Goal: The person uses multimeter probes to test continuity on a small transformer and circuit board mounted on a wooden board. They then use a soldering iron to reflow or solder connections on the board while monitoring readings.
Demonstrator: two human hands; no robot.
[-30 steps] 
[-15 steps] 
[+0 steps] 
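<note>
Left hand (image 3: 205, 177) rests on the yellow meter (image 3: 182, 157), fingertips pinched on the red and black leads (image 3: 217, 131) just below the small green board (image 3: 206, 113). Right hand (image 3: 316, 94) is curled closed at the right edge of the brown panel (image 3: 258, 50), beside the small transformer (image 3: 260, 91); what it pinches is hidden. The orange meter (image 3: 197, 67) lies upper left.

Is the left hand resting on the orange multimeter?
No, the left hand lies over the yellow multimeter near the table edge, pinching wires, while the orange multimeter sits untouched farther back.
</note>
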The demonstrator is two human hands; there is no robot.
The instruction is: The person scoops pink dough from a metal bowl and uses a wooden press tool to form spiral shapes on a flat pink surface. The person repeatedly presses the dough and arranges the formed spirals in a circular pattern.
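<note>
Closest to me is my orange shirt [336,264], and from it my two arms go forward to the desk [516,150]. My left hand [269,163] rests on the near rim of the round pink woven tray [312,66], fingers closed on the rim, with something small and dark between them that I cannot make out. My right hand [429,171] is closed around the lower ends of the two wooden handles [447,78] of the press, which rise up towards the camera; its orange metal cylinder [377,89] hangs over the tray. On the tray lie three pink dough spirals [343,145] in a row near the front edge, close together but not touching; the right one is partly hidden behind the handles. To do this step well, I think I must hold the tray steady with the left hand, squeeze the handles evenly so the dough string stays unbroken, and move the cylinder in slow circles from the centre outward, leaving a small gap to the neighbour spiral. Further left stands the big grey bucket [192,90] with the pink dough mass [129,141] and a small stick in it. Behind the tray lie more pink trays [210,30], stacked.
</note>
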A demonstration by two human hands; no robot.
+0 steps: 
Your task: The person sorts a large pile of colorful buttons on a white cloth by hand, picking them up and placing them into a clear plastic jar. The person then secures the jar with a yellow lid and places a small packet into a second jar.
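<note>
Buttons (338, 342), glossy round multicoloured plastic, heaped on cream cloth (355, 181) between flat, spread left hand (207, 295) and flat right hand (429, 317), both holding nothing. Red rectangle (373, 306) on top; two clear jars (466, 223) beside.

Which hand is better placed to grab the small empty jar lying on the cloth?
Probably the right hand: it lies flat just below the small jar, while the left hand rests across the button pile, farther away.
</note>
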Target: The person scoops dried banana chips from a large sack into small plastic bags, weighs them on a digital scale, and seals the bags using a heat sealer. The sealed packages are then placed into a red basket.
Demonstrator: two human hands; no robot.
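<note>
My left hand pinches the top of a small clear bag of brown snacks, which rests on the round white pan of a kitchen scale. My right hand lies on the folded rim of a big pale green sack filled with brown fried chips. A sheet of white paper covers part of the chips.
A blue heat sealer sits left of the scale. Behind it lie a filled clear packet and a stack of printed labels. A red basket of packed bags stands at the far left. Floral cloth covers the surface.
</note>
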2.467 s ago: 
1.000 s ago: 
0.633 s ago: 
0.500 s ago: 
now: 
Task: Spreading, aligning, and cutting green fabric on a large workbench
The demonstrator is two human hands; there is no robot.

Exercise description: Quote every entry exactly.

Result:
Goal: The person uses multimeter probes to test continuity on a small transformer and circuit board mounted on a wooden board. They then use a soldering iron to reflow or solder connections on the board while monitoring readings.
Demonstrator: two human hands; no robot.
[-30 steps] 
[-15 steps] 
[+0 steps] 
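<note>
Left hand (image 3: 205, 177) rests on the yellow meter (image 3: 182, 157), fingertips pinched on the red and black leads (image 3: 217, 131) just below the small green board (image 3: 206, 113). Right hand (image 3: 316, 94) is curled closed at the right edge of the brown panel (image 3: 258, 50), beside the small transformer (image 3: 260, 91); what it pinches is hidden. The orange meter (image 3: 197, 67) lies upper left.

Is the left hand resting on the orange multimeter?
No, the left hand lies over the yellow multimeter near the table edge, pinching wires, while the orange multimeter sits untouched farther back.
</note>
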The demonstrator is two human hands; there is no robot.
The instruction is: The person scoops pink dough from a metal bowl and uses a wooden press tool to form spiral shapes on a flat pink surface. The person repeatedly presses the dough and arranges the formed spirals in a circular pattern.
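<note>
Closest to me is my orange shirt [336,264], and from it my two arms go forward to the desk [516,150]. My left hand [269,163] rests on the near rim of the round pink woven tray [312,66], fingers closed on the rim, with something small and dark between them that I cannot make out. My right hand [429,171] is closed around the lower ends of the two wooden handles [447,78] of the press, which rise up towards the camera; its orange metal cylinder [377,89] hangs over the tray. On the tray lie three pink dough spirals [343,145] in a row near the front edge, close together but not touching; the right one is partly hidden behind the handles. To do this step well, I think I must hold the tray steady with the left hand, squeeze the handles evenly so the dough string stays unbroken, and move the cylinder in slow circles from the centre outward, leaving a small gap to the neighbour spiral. Further left stands the big grey bucket [192,90] with the pink dough mass [129,141] and a small stick in it. Behind the tray lie more pink trays [210,30], stacked.
</note>
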A demonstration by two human hands; no robot.
+0 steps: 
Your task: The person sorts a large pile of colorful buttons on a white cloth by hand, picking them up and placing them into a clear plastic jar. The person then secures the jar with a yellow lid and places a small packet into a second jar.
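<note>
Buttons (338, 342), glossy round multicoloured plastic, heaped on cream cloth (355, 181) between flat, spread left hand (207, 295) and flat right hand (429, 317), both holding nothing. Red rectangle (373, 306) on top; two clear jars (466, 223) beside.

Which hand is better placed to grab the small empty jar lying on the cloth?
Probably the right hand: it lies flat just below the small jar, while the left hand rests across the button pile, farther away.
</note>
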Target: The person scoops dried banana chips from a large sack into small plastic bags, weighs them on a digital scale, and seals the bags using a heat sealer. The sealed packages are then placed into a red basket.
Demonstrator: two human hands; no robot.
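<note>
My left hand pinches the top of a small clear bag of brown snacks, which rests on the round white pan of a kitchen scale. My right hand lies on the folded rim of a big pale green sack filled with brown fried chips. A sheet of white paper covers part of the chips.
A blue heat sealer sits left of the scale. Behind it lie a filled clear packet and a stack of printed labels. A red basket of packed bags stands at the far left. Floral cloth covers the surface.
</note>
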2.467 s ago: 
1.000 s ago: 
0.633 s ago: 
0.500 s ago: 
now: 
Task: Spreading, aligning, and cutting green fabric on a large workbench
The demonstrator is two human hands; there is no robot.

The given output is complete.